## WORK REQUIRED
Every line between the top of the data below and the line with "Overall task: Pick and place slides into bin", both ends included, must be retyped exactly.

(Stored records)
▶

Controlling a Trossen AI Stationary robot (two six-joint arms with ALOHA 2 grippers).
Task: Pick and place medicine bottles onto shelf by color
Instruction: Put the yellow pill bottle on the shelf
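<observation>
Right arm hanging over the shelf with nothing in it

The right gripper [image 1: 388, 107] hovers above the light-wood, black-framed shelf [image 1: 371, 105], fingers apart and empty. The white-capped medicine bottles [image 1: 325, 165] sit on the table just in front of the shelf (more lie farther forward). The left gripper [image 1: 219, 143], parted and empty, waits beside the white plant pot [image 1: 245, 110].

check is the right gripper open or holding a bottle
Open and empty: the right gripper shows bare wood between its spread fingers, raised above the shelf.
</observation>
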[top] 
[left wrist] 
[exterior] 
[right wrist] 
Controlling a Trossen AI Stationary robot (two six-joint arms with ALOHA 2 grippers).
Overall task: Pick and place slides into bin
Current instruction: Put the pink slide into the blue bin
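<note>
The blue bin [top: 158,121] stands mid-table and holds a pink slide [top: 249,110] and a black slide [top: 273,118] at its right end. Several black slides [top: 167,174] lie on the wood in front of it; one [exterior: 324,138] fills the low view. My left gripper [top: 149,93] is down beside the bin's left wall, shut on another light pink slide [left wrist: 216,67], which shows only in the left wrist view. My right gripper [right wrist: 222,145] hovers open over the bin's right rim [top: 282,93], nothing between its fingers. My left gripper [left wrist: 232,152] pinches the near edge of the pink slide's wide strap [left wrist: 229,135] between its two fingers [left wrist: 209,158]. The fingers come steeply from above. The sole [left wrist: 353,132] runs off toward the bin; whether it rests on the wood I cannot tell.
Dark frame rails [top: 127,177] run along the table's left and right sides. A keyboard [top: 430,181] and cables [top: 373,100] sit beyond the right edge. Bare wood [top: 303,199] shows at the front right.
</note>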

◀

## PROBLEM SOLUTION
Controlling a Trossen AI Stationary robot (two six-joint arms with ALOHA 2 grippers).
Task: Pick and place medicine bottles onto shelf by color
Instruction: Put the yellow pill bottle on the shelf
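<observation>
Right arm hanging over the shelf with nothing in it

The right gripper [image 1: 388, 107] hovers above the light-wood, black-framed shelf [image 1: 371, 105], fingers apart and empty. The white-capped medicine bottles [image 1: 325, 165] sit on the table just in front of the shelf (more lie farther forward). The left gripper [image 1: 219, 143], parted and empty, waits beside the white plant pot [image 1: 245, 110].

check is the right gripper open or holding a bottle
Open and empty: the right gripper shows bare wood between its spread fingers, raised above the shelf.
</observation>
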[top] 
[left wrist] 
[exterior] 
[right wrist] 
Controlling a Trossen AI Stationary robot (two six-joint arms with ALOHA 2 grippers).
Overall task: Pick and place slides into bin

That brings the answer to completion.